Turk ainda defendeu um fim das hostilidades. "Queremos não apenas um cessar-fogo imediato, mas um fim para essa guerra", disse. "Todos os reféns devem ser imediata e incondicionalmente libertados, e os milhares de palestinos arbitrariamente detidos por Israel também devem ser libertados", pediu.
Ele ainda pediu que todos os lados sejam responsabilizados e que a sessão de direitos humanos da ONU seja autorizada a entrar nos territórios palestinos.
"Manter os palestinos e seus direitos isolados - "longe da vista, longe da mente" - não funcionou em 56 anos e não pode funcionar nunca", completou.
Israel critica ONU e diz que vai continuar guerra contra Hamas
Durante a reunião, o governo palestino acusou Israel de genocídio, de racismo e insistiu que "os problemas não começaram em 7 de outubro".
Já o governo de Israel atacou a fala da ONU, alertando que os crimes cometidos pelo Hamas não foram mencionados, numa "afronta às vítimas".
"Israel está em guerra com uma organização terrorista que perpetrou um dos ataques terroristas mais hediondos e mortais dos tempos modernos", disse a embaixadora de Israel na ONU, Meirav Eilon Shahar.
Segundo ela, os terroristas se escondem atrás da população civil. "500 km de túneis terroristas serpenteiam sob a infraestrutura civil, casas, escolas e sedes da ONU", disse.

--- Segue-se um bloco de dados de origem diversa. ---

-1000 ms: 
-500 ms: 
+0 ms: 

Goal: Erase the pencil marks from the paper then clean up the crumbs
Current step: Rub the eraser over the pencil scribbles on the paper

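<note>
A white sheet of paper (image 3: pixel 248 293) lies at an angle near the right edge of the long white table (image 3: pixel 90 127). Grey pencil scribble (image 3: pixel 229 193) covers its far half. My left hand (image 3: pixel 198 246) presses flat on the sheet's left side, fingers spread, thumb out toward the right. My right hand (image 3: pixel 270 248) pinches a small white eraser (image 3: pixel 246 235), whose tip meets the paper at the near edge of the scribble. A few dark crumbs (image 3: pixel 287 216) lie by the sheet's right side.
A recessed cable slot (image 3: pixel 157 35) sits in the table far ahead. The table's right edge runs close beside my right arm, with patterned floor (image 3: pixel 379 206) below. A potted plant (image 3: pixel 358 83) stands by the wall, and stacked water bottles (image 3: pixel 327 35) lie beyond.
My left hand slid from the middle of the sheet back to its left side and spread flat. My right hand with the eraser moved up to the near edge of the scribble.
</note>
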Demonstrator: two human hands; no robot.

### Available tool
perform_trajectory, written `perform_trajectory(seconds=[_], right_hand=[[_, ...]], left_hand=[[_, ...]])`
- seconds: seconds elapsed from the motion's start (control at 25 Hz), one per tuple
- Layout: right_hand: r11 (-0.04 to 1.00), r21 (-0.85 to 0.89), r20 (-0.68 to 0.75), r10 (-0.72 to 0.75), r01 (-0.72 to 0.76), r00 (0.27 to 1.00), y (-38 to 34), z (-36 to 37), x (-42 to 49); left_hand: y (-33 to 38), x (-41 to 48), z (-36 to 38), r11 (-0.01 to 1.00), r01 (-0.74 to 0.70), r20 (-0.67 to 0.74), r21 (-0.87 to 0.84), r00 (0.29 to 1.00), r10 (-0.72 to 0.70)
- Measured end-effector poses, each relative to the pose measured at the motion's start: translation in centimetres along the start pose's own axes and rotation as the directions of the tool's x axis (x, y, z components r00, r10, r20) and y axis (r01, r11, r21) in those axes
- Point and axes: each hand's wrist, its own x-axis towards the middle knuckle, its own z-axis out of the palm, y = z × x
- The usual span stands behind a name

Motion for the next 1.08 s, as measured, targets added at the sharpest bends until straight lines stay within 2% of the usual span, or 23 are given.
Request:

"O uso de civis palestinos como escudos humanos pelo Hamas em Gaza é bem conhecido, mas constantemente ignorado pelo Alto Comissário e por este Conselho", atacou.
Ela ainda acusou o Hamas de desviar ajuda, de assassinar civis inocentes, estuprar, decapitar e queimar famílias vivas. "Não temos escolha. Temos que ir atrás do Hamas, ou eles continuarão a vir atrás de nós", disse.
A israelense usou ainda o encontro para criticar a ONU.
"Durante anos, as Nações Unidas ignoraram o terrorismo, a destruição, o ódio e o incitamento palestinos", disse. "Durante anos, ela desconsiderou e ignorou as preocupações de segurança de Israel", insistiu.
"Durante anos, ignorou as centenas de israelenses assassinados em nossas ruas. Em seu relatório ou declaração de hoje, o senhor não mencionou os israelenses mortos por terroristas antes e depois de 7 de outubro. Será que eles não importam?", questionou.
Segundo ela, Israel tem o dever para com sua população de garantir que o Hamas nunca mais possa atacar.